Anti-differentiation

• February 9th 2010, 11:35 PM
Awsom Guy
Anti-differentiation
I can't do this questio although my teacher helped me I still can't do it, please check.

y''= x+2 and if x=3, y'=7 and y=12.
(hint: evaluate constants as they are created)

My failed attempt:

y'=(x^2)/(2) + 2x + C = 7 when x=3.
9/2 + 6 + C=7
C=-3.5

And I also know that (x^3)/(6) +x^2 +7 = 12
That is the second derivative.
I hope what I have written makes sense.
Thanks
• February 9th 2010, 11:43 PM
dedust
Quote:

Originally Posted by Awsom Guy
I can't do this questio although my teacher helped me I still can't do it, please check.

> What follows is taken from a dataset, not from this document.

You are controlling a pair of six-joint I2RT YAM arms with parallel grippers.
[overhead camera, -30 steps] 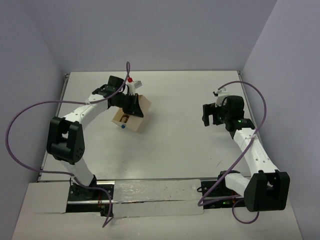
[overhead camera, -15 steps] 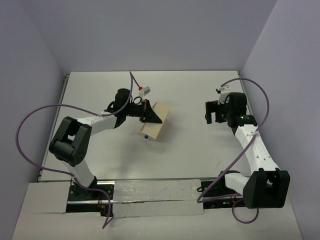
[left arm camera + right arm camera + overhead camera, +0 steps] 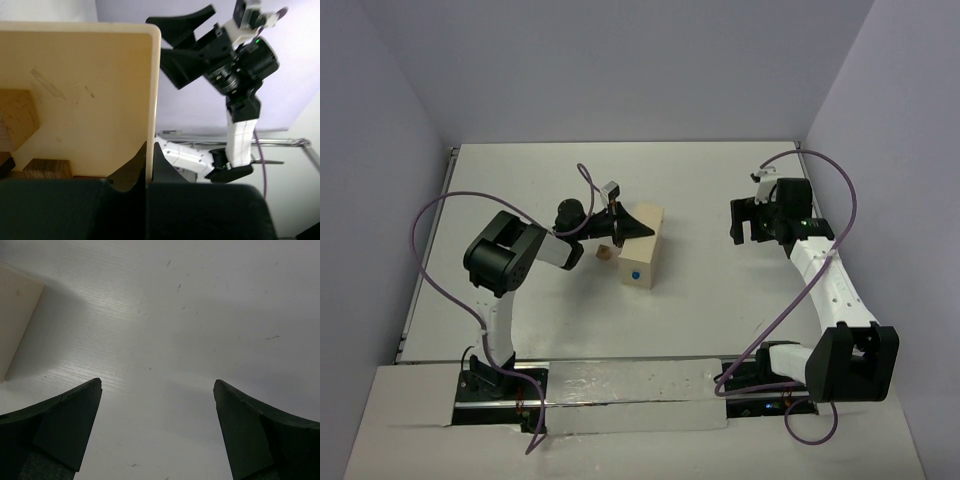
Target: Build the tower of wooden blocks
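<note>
While the left gripper [image 3: 624, 229] is clamped shut on one wall of the shallow pale wooden tray [image 3: 646, 245], the tray is turned up on its side near the middle of the table [image 3: 720, 310], and a blue dot [image 3: 634, 274] shows on the face toward the top camera. In the left wrist view the tray's floor fills the left half of the picture, with the thin wall pinched between the dark fingers [image 3: 165, 172]. Two of the tower's pieces lie against that floor at the lower left. A pale tan block [image 3: 17, 122] is cut off by the picture's edge, and a dark brown block [image 3: 47, 169] sits just beneath it, close to the gripper body. A small orange-brown block [image 3: 606, 253] is outside the tray, just beside its left face and under the left gripper; whether it rests on the table cannot be told. From above, the left gripper hides the tray's inside. The right gripper [image 3: 744, 222] hangs over bare table well to the right, its jaws spread wide and holding nothing. A corner of the tray shows at the left edge of the right wrist view.
</note>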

y''= x+2 and if x=3, y'=7 and y=12.
(hint: evaluate constants as they are created)

My failed attempt:

y'=(x^2)/(2) + 2x + C = 7 when x=3.
9/2 + 6 + C=7
C=-3.5

And I also know that (x^3)/(6) +x^2 +7 = 12
That is the second derivative.
I hope what I have written makes sense.
Thanks

we have $y' = (x^2)/(2) + 2x - 3.5$

then

$y = (x^3)/(6) +x^2 - 3.5x + K$

when $x = 3$

$12 = (3^3)/(6) +3^2 - 3.5(3) + K$
• February 9th 2010, 11:46 PM
Awsom Guy
Quote:

Originally Posted by dedust
we have $y' = (x^2)/(2) + 2x - 3.5$

then

$y = (x^3)/(6) +x^2 - 3.5x + K$

when $x = 3$

$12 = (3^3)/(6) +3^2 - 3.5(3) + K$

Wait where did the K come from, sorry I dont follow.
• February 10th 2010, 12:13 AM
Awsom Guy
I am soooo sorry for being dumb...de dust has given me what I have to do thanks.
• February 10th 2010, 12:14 AM
dedust
Quote:

Originally Posted by Awsom Guy
Wait where did the K come from, sorry I dont follow.

another constant from the indefinite integral.